What needs to be done:
Tell how many lines in the data below contain "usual", using one number as the whole reply.

:::

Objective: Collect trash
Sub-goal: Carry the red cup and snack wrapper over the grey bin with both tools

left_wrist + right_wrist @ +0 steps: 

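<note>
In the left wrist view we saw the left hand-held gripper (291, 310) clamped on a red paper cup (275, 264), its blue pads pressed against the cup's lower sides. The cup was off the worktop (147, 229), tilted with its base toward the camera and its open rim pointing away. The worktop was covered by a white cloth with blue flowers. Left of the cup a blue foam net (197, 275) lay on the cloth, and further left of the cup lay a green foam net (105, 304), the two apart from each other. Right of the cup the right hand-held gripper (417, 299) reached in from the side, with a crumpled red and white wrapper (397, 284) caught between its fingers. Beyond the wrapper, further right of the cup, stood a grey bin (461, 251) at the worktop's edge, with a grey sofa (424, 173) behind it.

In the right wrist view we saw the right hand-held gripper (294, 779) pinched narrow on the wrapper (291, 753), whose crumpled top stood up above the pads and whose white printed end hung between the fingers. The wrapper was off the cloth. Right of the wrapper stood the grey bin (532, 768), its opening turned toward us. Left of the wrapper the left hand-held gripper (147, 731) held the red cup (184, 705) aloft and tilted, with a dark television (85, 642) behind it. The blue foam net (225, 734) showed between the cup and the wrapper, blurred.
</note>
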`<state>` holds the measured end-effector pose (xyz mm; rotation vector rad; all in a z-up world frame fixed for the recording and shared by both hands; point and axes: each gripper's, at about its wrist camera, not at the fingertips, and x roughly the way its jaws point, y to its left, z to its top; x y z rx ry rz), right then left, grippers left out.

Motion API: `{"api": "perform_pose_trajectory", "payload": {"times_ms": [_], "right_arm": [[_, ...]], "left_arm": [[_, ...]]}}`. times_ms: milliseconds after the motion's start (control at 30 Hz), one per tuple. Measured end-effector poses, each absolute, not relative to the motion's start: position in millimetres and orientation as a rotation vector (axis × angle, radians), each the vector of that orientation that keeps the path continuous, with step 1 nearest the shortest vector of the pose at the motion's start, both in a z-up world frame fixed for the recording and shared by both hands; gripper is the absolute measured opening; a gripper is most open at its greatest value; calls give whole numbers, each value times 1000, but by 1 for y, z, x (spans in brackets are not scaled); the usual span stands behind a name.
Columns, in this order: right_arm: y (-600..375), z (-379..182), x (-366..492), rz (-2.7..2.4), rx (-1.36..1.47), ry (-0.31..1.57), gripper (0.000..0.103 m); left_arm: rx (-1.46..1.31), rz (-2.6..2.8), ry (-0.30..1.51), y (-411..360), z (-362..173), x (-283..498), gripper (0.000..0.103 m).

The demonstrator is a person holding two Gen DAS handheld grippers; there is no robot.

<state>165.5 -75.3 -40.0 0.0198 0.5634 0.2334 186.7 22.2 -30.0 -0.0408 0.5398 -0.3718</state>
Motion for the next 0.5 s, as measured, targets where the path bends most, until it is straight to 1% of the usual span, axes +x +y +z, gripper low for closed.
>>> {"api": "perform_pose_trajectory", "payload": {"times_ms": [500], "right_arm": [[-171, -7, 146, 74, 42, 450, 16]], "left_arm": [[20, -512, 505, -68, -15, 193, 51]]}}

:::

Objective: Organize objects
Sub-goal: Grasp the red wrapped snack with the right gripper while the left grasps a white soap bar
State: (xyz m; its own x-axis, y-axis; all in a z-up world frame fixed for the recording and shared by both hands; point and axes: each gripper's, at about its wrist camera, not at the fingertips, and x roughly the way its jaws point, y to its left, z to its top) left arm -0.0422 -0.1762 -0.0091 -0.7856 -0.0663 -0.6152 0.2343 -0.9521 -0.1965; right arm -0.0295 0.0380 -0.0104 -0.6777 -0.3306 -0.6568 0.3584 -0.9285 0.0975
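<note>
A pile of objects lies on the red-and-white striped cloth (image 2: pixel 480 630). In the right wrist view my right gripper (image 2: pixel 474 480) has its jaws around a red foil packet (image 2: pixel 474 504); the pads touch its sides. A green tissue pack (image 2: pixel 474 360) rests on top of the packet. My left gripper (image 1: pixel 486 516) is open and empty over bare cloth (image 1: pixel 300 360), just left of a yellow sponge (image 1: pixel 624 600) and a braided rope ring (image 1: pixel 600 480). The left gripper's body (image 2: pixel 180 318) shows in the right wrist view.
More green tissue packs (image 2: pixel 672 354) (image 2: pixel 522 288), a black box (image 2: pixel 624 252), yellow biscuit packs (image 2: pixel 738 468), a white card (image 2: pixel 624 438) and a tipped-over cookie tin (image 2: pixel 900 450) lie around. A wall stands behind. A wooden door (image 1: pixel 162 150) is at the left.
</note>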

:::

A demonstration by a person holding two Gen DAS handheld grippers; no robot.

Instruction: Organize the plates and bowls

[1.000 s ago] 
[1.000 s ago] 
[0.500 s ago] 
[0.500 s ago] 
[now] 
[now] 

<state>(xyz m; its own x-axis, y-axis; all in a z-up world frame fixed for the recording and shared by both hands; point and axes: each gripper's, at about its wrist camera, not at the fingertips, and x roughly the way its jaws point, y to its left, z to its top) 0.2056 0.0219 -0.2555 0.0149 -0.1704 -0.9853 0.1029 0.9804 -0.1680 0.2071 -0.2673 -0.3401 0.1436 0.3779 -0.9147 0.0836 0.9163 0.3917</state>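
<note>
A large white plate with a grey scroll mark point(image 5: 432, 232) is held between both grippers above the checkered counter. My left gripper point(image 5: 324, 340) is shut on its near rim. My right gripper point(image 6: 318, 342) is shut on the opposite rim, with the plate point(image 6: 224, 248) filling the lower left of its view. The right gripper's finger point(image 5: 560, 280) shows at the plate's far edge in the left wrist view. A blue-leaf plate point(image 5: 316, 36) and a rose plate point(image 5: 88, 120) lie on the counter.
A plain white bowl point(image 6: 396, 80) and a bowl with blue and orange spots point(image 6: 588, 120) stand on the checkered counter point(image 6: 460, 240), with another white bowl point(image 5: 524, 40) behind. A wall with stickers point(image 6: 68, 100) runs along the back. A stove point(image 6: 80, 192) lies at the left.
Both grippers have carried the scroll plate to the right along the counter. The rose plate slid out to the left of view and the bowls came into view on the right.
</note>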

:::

Expected output:
2